C. a. Par acte du 8 septembre 2021, complété le 22 novembre 2021, l’assuré, représenté par une avocate, a recouru auprès de la chambre des assurances sociales de la Cour de justice à l’encontre de la décision précitée, en concluant à son annulation et à l’octroi d’une rente entière d’invalidité au-delà du 28 février 2021, en contestant la valeur probante de l’expertise du K______. Il a conclu à l’ordonnance d’une expertise judiciaire orthopédique, neurologique et psychiatrique et relevé que son droit d’être entendu avait été violé, son avocate n’ayant, à tort, pas été informée de l’expertise du K______.
b. Le 18 janvier 2022, l’OAI a conclu au rejet du recours, l’expertise du K______ étant probante.
c. Le 17 mars 2022, l’assuré a répliqué, en relevant qu’il avait subi une nouvelle opération du genou en décembre 2021. Il a aussi produit un rapport médical du docteur L______, spécialiste FMH en psychiatrie et psychothérapie, du 4 février 2022, mentionnant un suivi depuis novembre 2021 et un diagnostic d’épisode dépressif sévère sans symptôme psychotique, totalement incapacitant.
d. Le 31 mars 2022, le SMR a estimé que l’assuré avait présenté une possible aggravation de son état de santé psychique dès novembre 2021, postérieure à la décision litigieuse.
e. Le 13 avril 2022, l’OAI s’est rallié à l’avis du SMR.
f. Le 5 mai 2022, l’assuré a produit des pièces médicales :
· un rapport du département de chirurgie des HUG du 17 décembre 2021, mentionnant des douleurs antérieures du tibia gauche pouvant être en relation avec les vis fixant la TTA ;
· un compte rendu opératoire des HUG, attestant d’une ablation des vis d’ostéotomie de la TTA du genou gauche le 23 décembre 2021 ;
· deux rapports du département de chirurgie des HUG des 17 février et 17 mars 2022, mentionnant qu’il n’y avait aucune amélioration des douleurs et qu’une ponction du genou et un spect-CT étaient envisagés pour rechercher un éventuel descellement de prothèse et infection ;
· un rapport de Monsieur M______, physiothérapeute, du 9 mars 2022, attestant de douleurs chez l’assuré et de limitations fonctionnelles du genou ;
· un rapport du 31 mars 2022 du Dr G______, attestant d’une capacité de travail nulle de l’assuré.

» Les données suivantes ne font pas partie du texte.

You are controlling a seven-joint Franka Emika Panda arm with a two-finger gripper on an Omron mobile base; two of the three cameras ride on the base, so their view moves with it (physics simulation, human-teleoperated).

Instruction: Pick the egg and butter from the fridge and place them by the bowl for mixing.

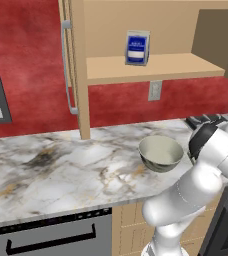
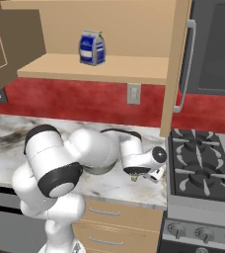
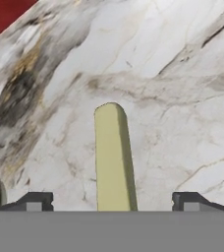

g. Le 23 mai 2022, la chambre de céans a entendu les parties en audience de comparution personnelle.
h. Le 7 juin 2022, l’assuré a produit :
· un rapport du 12 mai 2022 du Dr G______, selon lequel l’assuré présentait une capacité de travail nulle depuis le 20 août 2018, tant comme nettoyeur ou concierge que dans un travail adapté, en raison de douleurs persistantes, d’une difficulté à marcher, emprunter des escaliers, porter des charges et de l’utilisation de cannes anglaises pour tous les déplacements ;
· un rapport de polysomnographie du 19 avril 2022 du docteur N______, spécialiste FMH en pneumologie, attestant d’un syndrome d’apnées-hypopnées obstructives du sommeil (SAOS) sévère, pour lequel la mise en place d’un traitement (pression positive continue) était recommandé.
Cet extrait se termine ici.